- WHAT TO PRODUCE
Give the lines below again, exactly as they stand, and leave out the images.

- INFORMATION PROVIDED
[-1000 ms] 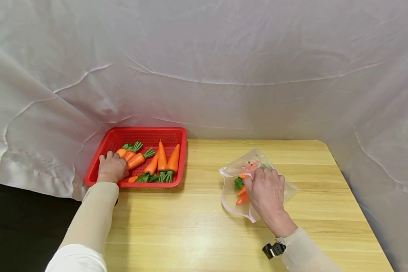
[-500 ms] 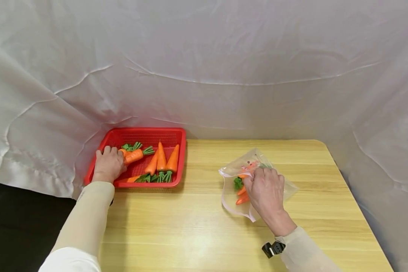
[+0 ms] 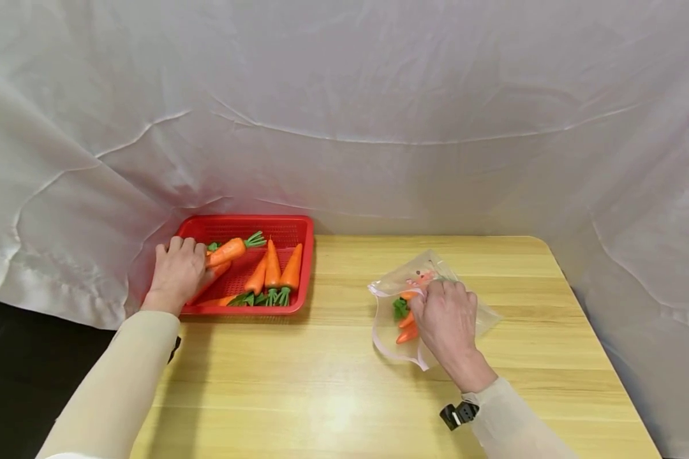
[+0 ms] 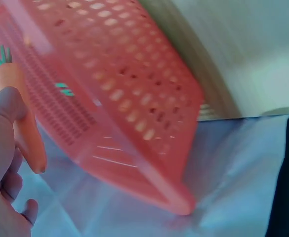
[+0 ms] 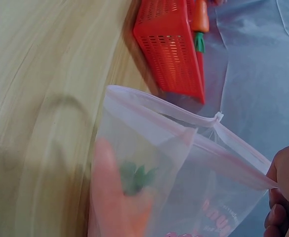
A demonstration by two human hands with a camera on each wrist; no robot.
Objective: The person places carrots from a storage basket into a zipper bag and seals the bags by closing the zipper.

- TASK OUTPUT
[-1000 ms] 
[-500 ms] 
[+0 ms] 
[+0 ms] 
[+0 ms] 
A demonstration by two human hands with a camera on each wrist; no robot.
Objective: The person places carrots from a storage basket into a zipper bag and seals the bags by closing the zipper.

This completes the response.